Iron infusion better than iron pill for treating anaemia after GI bleeding
Administering ferric carboxymaltose (FCM) infusion results in faster and more efficient normalization of haemoglobin (Hb) and iron status parameters, with a better tolerability profile, when compared with oral ferrous sulphate (FeSulf) in patients with anaemia secondary to acute gastrointestinal (GI) bleeding, as shown in a recent study.
The 42-day study randomized 61 adult patients with Hb <10 g/dL upon discharge (day 0) to receive FCM (n=29; 1,000 mg on day 0; 500 or 1,000 mg on day 7; per label) or FeSulf (n=32; 325 mg/12 hours for 6 weeks).
Complete response rate (Hb ≥12 g/dL in women and ≥13 g/dL in men) at day 42, the primary outcome measure, was higher in the FCM than in the FeSulf group (100 percent vs 61.3 percent; p<0.001).

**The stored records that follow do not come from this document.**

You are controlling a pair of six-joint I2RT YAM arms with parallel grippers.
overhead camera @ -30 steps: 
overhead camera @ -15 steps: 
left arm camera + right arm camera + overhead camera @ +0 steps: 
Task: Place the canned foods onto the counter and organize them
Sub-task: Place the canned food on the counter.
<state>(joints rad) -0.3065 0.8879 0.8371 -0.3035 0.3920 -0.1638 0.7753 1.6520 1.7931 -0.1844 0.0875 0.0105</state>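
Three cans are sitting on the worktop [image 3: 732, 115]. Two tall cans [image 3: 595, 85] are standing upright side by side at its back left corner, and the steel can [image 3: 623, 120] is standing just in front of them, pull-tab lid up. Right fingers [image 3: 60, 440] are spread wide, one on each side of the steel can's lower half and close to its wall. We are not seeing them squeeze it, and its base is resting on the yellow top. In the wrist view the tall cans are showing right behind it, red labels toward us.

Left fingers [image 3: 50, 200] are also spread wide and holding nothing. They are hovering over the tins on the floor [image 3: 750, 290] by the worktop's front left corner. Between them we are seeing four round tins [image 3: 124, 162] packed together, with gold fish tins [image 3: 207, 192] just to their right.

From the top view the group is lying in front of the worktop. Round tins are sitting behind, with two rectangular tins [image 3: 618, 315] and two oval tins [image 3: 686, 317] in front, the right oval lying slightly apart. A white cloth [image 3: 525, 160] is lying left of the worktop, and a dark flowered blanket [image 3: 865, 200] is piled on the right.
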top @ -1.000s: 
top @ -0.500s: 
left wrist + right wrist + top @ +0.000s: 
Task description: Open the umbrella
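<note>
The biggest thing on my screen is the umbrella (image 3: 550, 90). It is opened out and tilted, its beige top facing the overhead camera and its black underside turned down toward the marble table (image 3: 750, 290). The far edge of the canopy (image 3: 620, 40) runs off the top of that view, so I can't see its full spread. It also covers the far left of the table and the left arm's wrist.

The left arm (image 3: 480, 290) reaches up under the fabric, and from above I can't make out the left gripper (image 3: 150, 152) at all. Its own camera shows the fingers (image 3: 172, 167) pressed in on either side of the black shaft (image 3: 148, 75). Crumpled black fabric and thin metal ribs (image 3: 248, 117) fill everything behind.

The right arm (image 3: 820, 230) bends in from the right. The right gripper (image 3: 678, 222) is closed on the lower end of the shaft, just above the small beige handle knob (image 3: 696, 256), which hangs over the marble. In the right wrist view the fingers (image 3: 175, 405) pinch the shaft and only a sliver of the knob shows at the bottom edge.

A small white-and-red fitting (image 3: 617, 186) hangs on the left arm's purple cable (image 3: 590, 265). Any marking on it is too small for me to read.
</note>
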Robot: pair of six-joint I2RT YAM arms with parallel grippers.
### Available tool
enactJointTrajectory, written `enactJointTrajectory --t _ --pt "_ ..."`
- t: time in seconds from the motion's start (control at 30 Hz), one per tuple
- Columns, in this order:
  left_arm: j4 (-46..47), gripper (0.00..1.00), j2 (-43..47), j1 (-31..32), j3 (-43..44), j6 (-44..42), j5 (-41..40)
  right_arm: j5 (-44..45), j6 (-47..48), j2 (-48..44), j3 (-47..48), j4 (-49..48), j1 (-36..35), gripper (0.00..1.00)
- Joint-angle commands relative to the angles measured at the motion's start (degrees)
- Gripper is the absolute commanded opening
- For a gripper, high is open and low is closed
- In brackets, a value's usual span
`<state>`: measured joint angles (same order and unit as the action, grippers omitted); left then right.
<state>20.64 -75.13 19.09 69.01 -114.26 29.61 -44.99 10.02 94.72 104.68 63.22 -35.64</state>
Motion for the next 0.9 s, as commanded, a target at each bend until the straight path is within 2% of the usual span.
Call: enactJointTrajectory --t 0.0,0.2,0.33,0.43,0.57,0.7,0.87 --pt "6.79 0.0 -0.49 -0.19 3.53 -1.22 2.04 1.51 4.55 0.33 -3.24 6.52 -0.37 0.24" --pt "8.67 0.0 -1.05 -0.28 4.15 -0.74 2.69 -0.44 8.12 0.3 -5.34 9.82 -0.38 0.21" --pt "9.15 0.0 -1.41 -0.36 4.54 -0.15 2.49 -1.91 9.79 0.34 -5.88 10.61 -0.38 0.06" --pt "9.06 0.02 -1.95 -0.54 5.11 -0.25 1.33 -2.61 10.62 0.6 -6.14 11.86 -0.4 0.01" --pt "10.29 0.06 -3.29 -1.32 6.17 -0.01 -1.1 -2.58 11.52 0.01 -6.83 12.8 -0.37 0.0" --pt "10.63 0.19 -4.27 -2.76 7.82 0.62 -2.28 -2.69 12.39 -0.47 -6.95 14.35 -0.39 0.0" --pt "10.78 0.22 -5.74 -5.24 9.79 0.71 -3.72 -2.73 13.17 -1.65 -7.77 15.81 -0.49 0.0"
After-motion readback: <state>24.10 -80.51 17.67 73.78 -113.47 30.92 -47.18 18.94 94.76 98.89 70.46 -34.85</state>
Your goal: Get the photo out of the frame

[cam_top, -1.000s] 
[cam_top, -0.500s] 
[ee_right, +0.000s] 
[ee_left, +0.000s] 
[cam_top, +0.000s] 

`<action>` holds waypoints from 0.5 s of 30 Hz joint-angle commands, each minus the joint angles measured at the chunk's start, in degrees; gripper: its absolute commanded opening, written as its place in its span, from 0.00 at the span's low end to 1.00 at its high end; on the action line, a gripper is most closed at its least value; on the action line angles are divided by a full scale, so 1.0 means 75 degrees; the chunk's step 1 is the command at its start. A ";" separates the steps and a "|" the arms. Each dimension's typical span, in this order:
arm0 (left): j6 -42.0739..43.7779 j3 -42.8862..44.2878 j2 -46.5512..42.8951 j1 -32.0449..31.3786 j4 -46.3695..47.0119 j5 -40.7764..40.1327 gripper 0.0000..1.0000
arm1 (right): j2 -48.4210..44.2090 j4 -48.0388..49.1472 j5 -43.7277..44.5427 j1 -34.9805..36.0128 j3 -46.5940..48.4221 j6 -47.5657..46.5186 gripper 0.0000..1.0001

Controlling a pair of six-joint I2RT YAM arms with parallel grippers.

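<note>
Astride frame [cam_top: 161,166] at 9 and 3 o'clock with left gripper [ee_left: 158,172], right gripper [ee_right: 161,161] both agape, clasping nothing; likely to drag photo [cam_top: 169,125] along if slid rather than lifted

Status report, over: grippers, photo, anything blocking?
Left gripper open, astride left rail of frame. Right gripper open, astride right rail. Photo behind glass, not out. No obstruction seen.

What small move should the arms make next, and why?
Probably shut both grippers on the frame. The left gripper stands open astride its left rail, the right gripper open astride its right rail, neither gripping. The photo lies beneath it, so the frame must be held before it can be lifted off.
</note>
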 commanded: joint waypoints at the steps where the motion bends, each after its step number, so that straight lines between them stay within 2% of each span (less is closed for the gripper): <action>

Of note, this difference was observed as early as day 21 (85.7 percent vs 45.2 percent; p=0.001).
Results for secondary outcomes were also more favourable with FCM. Significantly more FCM- vs FeSulf-treated patients achieved partial response (Hb increment ≥2 g/dL from baseline) at days 21 (100 percent vs 67.7 percent; p=0.001) and 42 (100 percent vs 74.2 percent; p=0.003), as well as normalization of transferrin saturation to ≥25 percent by the end of the study period (76.9 vs 24.1 percent; p<0.001).
None of the patients in the FCM group reported any adverse event in comparison with 10 patients in the FeSulf group (eg, constipation and abdominal pain).
According to researchers, the present data could provide clinical support for the inclusion of ferric carboxymaltose into treatment schemes and guidelines in the management of patients with anaemia following acute haemorrhage of GI origin.